Imposter Syndrome. Sit with that idea for a second. Have you heard of it before? And if you have, do you understand what it means? Sure, I’d heard it before, and used it quite generously too. But I’ll be the first to admit my real understanding only scratched the surface. So, I hope you gain as much from reading this article as I did in researching it!
Imposter Syndrome describes a feeling of inadequacy, or of an individual’s inability to internalise success. It’s a feeling that unites us, regardless of our experiences or backgrounds, and that is fed – rather than defeated – each time we achieve. It’s that nagging feeling that, eventually, someone will unmask you for the fraud you are.
I’ve felt this all too often in my life: when I first arrived at university, when I was elected as a sports captain, and even when I received my training contract offer. It felt like all these achievements were really a call to defend my position, to prove myself, as if I hadn’t done that already by achieving in the first place. And if I stumbled, everyone who ever doubted me would have been right.
Well, I didn’t always know it but others feel this way too. Take Maya Angelou, for example, who said, “I’ve run a game on everybody and they’re going to find me out.” Or how about Neil Gaiman? He believed there would be “a knock on the door, and a man with a clipboard… would be there to tell me it was all over”. Even the most successful of us can feel the effects of Imposter Syndrome.
So why exactly am I telling you all this? How does it help you? Well, one of the other areas in my life where Imposter Syndrome was most rife was in the application process. It’s so hard not to fall into the trap of believing that there is one right path, one right answer, and one right timeline on your journey into law. And when you make it to assessment centres and vacation schemes (which you will!), it doesn’t stop there.

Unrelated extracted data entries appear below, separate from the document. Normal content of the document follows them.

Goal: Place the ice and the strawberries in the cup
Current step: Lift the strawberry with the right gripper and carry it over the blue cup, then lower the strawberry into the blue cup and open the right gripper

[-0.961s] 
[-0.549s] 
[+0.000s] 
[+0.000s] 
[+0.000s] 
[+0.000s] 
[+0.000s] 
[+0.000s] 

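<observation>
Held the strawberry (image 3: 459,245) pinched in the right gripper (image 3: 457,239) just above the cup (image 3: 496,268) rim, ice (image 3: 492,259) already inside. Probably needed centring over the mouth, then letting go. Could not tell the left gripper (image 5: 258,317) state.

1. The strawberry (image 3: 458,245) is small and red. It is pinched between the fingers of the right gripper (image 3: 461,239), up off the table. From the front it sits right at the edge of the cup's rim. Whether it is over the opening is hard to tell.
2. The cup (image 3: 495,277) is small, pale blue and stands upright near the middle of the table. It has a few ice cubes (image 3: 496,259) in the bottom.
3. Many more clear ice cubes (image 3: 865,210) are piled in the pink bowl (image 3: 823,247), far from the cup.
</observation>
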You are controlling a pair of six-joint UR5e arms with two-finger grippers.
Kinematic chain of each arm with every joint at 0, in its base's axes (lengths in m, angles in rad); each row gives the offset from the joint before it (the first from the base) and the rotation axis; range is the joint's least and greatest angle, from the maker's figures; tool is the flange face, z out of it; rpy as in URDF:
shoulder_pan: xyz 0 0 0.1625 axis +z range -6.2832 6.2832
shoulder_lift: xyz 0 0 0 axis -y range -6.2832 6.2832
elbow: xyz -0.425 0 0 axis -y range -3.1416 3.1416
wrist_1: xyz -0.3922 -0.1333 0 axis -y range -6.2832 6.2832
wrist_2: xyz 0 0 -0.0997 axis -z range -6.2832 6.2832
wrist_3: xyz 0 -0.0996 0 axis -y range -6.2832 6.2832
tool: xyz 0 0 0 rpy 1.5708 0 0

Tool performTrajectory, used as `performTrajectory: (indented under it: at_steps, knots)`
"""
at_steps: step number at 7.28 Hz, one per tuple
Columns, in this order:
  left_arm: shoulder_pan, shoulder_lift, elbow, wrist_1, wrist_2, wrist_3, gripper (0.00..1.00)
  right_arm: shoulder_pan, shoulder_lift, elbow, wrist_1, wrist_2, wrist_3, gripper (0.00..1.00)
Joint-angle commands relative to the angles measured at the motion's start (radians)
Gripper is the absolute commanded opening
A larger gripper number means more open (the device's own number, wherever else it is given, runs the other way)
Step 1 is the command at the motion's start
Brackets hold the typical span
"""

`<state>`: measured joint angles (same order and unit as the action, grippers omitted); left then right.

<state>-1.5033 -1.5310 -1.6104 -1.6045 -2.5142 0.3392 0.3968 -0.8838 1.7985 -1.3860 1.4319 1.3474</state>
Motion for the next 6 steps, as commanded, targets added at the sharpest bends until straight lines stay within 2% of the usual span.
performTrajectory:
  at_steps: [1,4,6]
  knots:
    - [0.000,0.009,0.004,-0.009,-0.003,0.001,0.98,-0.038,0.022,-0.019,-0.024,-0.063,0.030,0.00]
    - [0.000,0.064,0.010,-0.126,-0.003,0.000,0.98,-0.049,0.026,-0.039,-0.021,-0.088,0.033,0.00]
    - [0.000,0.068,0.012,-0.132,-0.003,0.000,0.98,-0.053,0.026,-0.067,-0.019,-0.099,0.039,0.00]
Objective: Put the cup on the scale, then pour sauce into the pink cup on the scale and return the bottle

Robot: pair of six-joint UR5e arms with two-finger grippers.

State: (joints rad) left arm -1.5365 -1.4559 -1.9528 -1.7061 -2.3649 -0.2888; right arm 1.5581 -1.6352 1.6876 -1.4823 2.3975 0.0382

During an assessment centre with Herbert Smith Freehills, all I could do was think about the other candidates and how much more impressive they were than me. And again, the week before my vacation scheme with White & Case as I flicked through the profiles that had been sent of my colleagues, there was a deep sense of inadequacy in comparison to these amazing individuals.
Research says that approximately 70 per cent of people experience feelings of Imposter Syndrome in their lifetime, so it’s equally important for us to name it and understand how to channel our emotions into more healthy outcomes. Because Imposter Syndrome shakes our belief in ourselves, telling us to miss chances or to overwork to the point of burnout.
So, what can we do?
Luckily, it’s all in our control!
The first step is acknowledgement. Once we recognise our feelings and accept them for what they are, we can begin to balance them out. Tell yourself that you are experiencing feelings of Imposter Syndrome.
The next step is to discuss this with others. The Catch 22 of Imposter Syndrome is that no one shares their experiences because they don’t want to be discovered as a fraud. But these feelings are so natural. I’m confident that if you shared this with your loved ones, many would be able to empathise.
Now, the balancing work can begin. Think of all you have achieved in your life; this isn’t a bragging exercise, but rather an opportunity for you to celebrate these moments. And as you do, consider whether you gave these the attention they deserved at the time. If you didn’t, how can you change this so that you are fully acknowledging your successes in the future? Celebrating success is incredibly important. It may feel awkward in a society that encourages us to be humble to a fault, but by not doing so we set a precedent that these achievements don’t matter.
Next, consider how you deal with failure. Do you see it as a reflection of your worth? Or do you see it as an opportunity to self-improve? Try to consider that everyone makes mistakes; that is part and parcel of the human condition. These moments in life can teach us some of the most important lessons but you are not defined by them. How you respond is more important.
Use these moments to create a balanced picture of yourself. Rather than simply focussing on where things didn’t go as you’d hoped, try to see it holistically. Once you can recognise and accept both aspects of yourself, it will be easier to understand that your achievements are not merely down to luck.
And finally – but most importantly – take a look at your inner monologue. Those who experience Imposter Syndrome are often their harshest critics. Take a step back when you next berate yourself and think: ‘Would I speak to a friend that way?’. If the answer is no, remember to be kind to yourself in the future. Replace or balance out the harsh critic on your shoulder with a gentler one.
There are no ‘quick fixes’. Learning to love yourself for exactly who you are in this moment takes hard work and I’m still working on accepting that I am enough.
But, please, as you chase your dreams, remember not to lose your worth in the process. You will meet people who have more experience than you, who can speak more eloquently, who come up with original ideas like it’s nothing. Don’t despair in this. Surrounding yourself with impressive and inspiring people is a privilege. Instead of comparing and wishing you were someone else, remember the unique things that you bring to the table. Be happy and grateful for those incredible people in your life for pushing you to be better and express that to them! They might even be feeling the same things as you, and words of encouragement can go a long way.
What I want to leave you with is this statement of encouragement. It might even be a mantra for some:
You have talent. You are capable. And you belong.
Thanks for reading and best of luck!